Ce volume contient toutes les inscriptions que l’on connaît de la république. Ce qu’il a de curieux, c’est qu’il nous fait remonter aux origines mêmes de la langue et de la société romaines, et par là il a pour nous un intérêt particulier et répond à nos préférences. Aujourd’hui nous aimons en toute chose le primitif. Les peuples nous plaisent surtout quand nous les étudions dans leur jeunesse, parce que leur génie naturel s’y développe en liberté sans être gêné par des convenances étroites ou altéré par les influences étrangères. Nous trouvons aux langues naissantes les grâces de l’enfance, et nous pardonnons aux vieux écrivains leur rudesse en faveur de leur originalité.

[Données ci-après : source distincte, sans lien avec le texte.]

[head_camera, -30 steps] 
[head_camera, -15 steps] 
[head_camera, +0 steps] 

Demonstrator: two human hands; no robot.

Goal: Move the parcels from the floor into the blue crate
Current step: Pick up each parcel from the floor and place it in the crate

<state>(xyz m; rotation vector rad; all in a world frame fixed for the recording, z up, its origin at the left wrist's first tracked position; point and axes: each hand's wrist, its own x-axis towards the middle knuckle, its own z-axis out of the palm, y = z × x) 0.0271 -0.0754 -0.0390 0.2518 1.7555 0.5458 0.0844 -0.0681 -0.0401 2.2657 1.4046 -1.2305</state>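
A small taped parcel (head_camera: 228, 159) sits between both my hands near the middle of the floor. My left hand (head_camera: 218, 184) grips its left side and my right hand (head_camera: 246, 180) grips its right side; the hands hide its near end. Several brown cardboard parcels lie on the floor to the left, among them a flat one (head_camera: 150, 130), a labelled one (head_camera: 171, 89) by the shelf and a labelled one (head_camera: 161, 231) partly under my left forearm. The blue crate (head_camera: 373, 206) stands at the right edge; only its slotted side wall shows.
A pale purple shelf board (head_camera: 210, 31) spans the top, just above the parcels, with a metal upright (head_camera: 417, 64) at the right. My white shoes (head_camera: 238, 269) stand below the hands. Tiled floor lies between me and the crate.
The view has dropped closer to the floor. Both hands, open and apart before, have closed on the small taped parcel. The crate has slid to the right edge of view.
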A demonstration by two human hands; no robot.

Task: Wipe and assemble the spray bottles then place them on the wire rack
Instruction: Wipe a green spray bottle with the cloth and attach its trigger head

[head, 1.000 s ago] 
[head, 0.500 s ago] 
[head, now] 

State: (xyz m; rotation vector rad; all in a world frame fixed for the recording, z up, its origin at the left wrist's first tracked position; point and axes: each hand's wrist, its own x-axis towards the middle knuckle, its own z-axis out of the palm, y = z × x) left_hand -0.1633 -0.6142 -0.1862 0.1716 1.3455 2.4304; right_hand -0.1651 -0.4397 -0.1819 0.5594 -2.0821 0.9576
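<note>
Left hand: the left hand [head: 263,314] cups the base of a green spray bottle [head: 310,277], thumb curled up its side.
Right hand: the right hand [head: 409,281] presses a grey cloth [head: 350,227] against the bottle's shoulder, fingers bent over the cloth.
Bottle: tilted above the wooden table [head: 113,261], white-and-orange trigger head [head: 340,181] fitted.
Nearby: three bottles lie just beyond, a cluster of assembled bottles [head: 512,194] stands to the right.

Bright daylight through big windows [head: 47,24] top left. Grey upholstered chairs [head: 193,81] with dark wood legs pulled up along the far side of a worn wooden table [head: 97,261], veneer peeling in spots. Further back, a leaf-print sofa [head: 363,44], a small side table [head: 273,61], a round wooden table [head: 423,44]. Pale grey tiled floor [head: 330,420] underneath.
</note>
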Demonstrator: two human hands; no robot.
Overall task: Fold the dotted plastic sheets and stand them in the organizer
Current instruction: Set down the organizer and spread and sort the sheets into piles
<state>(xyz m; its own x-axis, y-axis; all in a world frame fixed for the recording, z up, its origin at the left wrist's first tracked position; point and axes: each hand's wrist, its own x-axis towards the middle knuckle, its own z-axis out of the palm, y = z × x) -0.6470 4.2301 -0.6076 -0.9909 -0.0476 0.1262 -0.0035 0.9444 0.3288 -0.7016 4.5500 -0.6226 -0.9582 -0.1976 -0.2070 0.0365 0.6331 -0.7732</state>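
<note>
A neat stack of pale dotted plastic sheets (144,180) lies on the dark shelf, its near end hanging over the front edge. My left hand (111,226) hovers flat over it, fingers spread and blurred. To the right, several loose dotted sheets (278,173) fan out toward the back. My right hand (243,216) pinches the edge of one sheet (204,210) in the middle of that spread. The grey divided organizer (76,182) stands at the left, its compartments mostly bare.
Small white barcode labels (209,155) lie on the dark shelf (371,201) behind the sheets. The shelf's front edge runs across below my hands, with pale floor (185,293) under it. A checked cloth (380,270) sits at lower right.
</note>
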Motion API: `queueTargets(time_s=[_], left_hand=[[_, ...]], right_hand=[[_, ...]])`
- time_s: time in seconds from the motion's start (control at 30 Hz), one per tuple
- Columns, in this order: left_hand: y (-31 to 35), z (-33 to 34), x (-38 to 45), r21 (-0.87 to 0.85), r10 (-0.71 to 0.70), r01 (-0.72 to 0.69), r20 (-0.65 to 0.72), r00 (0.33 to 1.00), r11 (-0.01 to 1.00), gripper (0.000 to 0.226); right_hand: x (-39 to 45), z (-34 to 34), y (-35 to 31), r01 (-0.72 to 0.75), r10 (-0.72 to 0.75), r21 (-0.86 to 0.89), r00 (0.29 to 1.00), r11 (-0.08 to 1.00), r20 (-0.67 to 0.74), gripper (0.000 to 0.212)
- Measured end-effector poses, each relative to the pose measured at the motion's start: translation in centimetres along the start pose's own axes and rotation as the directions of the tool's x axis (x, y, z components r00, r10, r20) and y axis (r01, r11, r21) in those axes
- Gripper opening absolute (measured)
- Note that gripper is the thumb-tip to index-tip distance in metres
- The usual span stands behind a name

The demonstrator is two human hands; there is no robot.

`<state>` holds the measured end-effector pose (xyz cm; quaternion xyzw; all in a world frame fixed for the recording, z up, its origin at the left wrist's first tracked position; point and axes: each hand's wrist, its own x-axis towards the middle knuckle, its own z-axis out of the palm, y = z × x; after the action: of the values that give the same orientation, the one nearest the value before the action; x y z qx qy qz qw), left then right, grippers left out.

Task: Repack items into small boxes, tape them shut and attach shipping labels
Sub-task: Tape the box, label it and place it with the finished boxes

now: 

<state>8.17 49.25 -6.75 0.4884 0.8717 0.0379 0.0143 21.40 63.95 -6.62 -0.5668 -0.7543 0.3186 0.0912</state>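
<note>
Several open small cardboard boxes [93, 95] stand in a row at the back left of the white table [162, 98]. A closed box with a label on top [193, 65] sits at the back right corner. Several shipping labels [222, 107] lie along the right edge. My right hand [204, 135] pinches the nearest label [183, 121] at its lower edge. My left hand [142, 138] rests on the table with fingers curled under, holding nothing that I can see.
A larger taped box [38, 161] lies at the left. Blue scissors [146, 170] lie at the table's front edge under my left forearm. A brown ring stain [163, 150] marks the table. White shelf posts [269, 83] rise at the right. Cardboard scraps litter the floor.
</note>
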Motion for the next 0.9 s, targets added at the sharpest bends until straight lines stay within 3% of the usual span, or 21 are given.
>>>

Ce goût est nouveau. Nos pères au contraire se plaisaient uniquement au spectacle d’une civilisation polie, et ils s’occupaient de préférence des temps où domine une culture savante; le reste leur semblait barbare. Quand ils étudiaient l’histoire, ils passaient les origines ou les dénaturaient. Cette disposition était aussi à peu près celle des Romains du siècle d’Auguste. Quoiqu’on parlât souvent alors, et avec un grand respect, de ce que Florus appelle la virile jeunesse de Rome, on n’en parlait pas toujours avec une grande intelligence. Les poètes seuls semblent avoir par momens deviné et reproduit le vrai caractère du passé. Virgile

  1. Corpus inscriptionum latinarum, vol. I, Berlin, G. Reimer.